* _What to do_: In the data below, how many lines contain the string "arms"? Give only the figure.

--- Record set Enclosed Below ---

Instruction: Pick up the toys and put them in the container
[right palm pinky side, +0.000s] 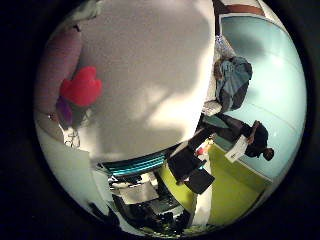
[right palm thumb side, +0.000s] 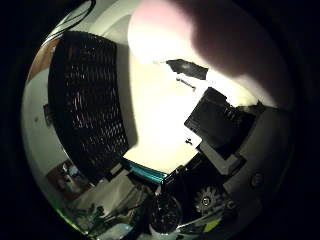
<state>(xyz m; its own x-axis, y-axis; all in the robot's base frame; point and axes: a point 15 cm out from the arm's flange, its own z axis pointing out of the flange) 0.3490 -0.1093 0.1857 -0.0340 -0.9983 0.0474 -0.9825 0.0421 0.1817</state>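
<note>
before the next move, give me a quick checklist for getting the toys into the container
1. Toys located: red toy and purple toy lie close together on the white table: ok.
2. Container located: black mesh container stands on the table: ok.
3. Room inside the container: its inside is hidden: cannot tell.
4. Hand free of any load: cannot tell.
5. Toys in the container: both lie outside it: not ok.

No legible text, label, number or sign in either palm view. The white sheet in a person's hand beside the green floor area carries a mark too small to read; the black mesh container bears no print.
</note>
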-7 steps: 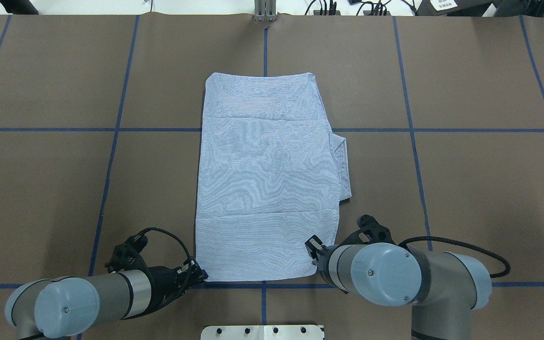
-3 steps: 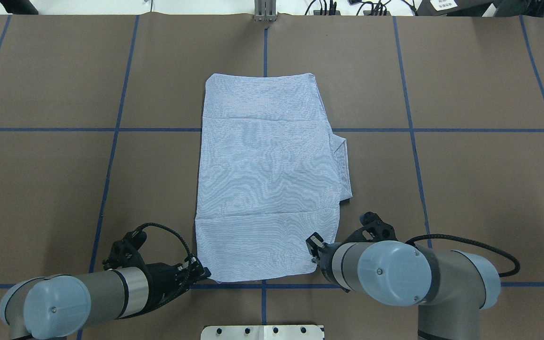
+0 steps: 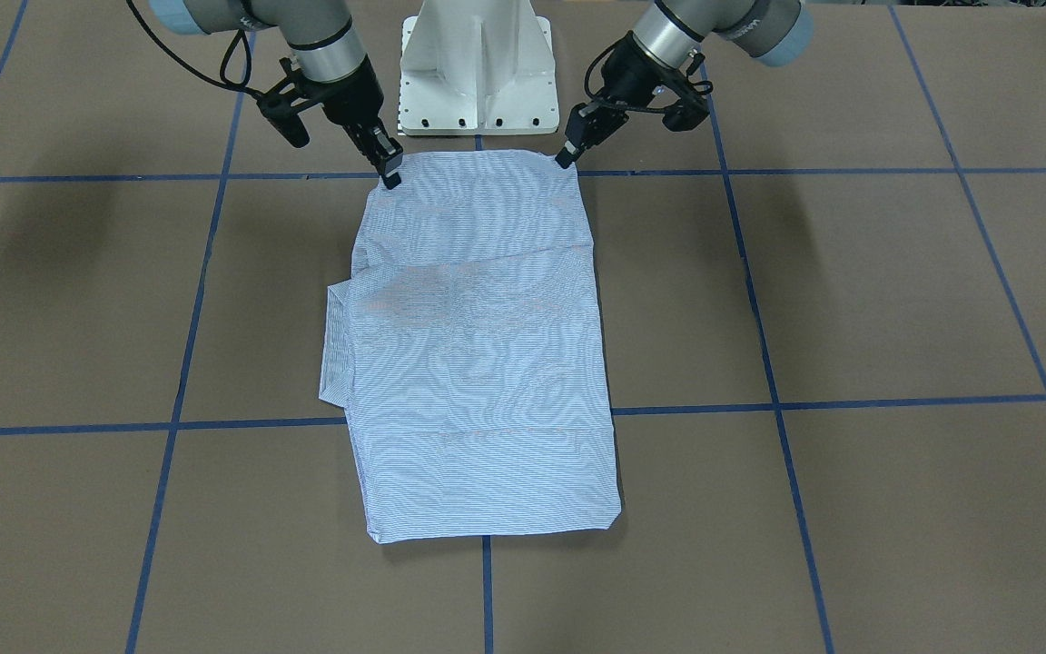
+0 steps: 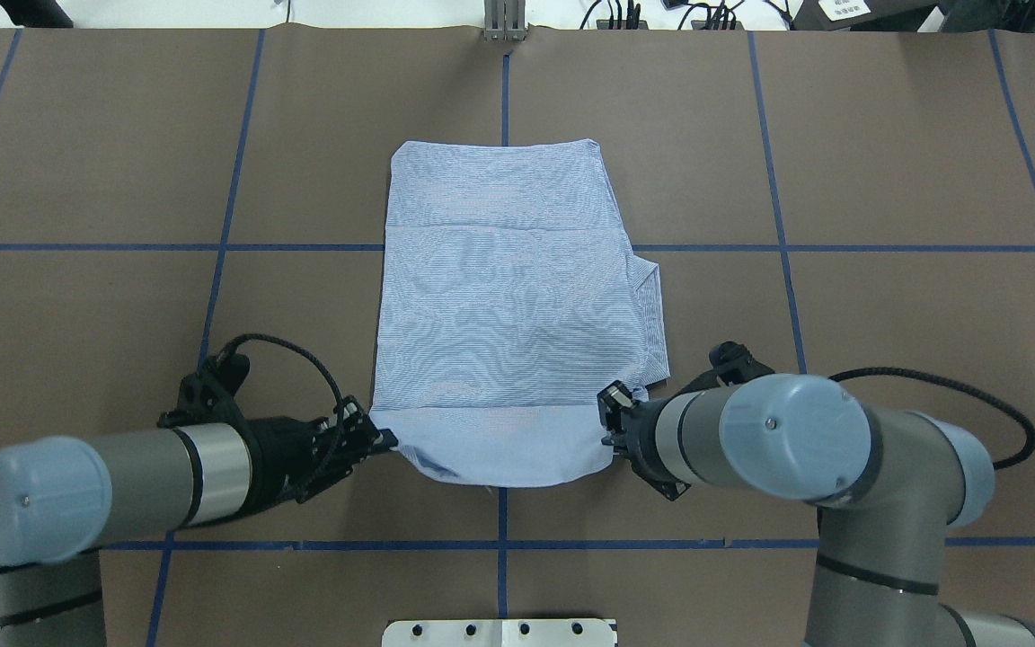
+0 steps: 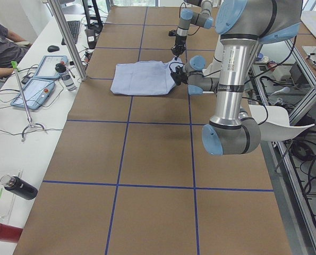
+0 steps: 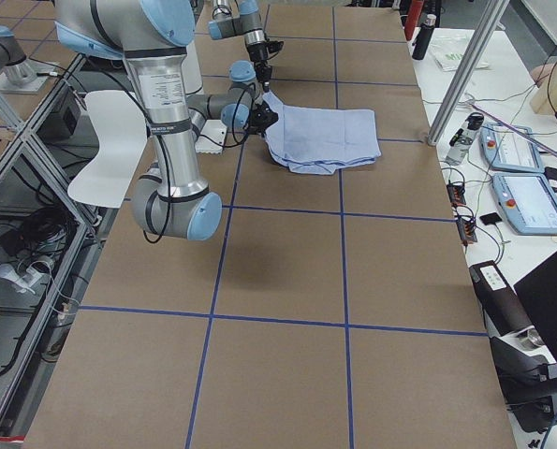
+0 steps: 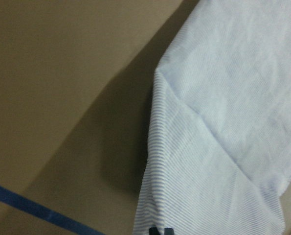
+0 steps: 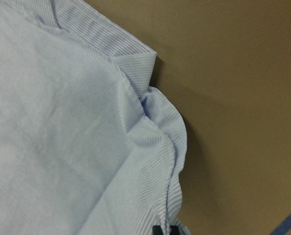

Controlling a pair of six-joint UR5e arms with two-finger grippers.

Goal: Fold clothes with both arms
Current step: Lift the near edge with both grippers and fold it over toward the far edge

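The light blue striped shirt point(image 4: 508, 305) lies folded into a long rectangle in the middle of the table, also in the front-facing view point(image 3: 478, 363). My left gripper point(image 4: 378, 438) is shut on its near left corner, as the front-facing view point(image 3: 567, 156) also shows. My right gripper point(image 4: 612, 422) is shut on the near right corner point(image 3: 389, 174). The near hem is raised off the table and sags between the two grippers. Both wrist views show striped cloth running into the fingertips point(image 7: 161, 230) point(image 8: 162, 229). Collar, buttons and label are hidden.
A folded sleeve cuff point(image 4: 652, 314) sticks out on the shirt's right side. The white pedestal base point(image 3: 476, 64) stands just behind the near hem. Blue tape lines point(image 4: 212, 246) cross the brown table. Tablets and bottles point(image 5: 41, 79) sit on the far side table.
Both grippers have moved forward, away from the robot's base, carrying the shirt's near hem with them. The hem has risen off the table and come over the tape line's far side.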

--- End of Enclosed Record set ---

* _Response for this exercise_: 2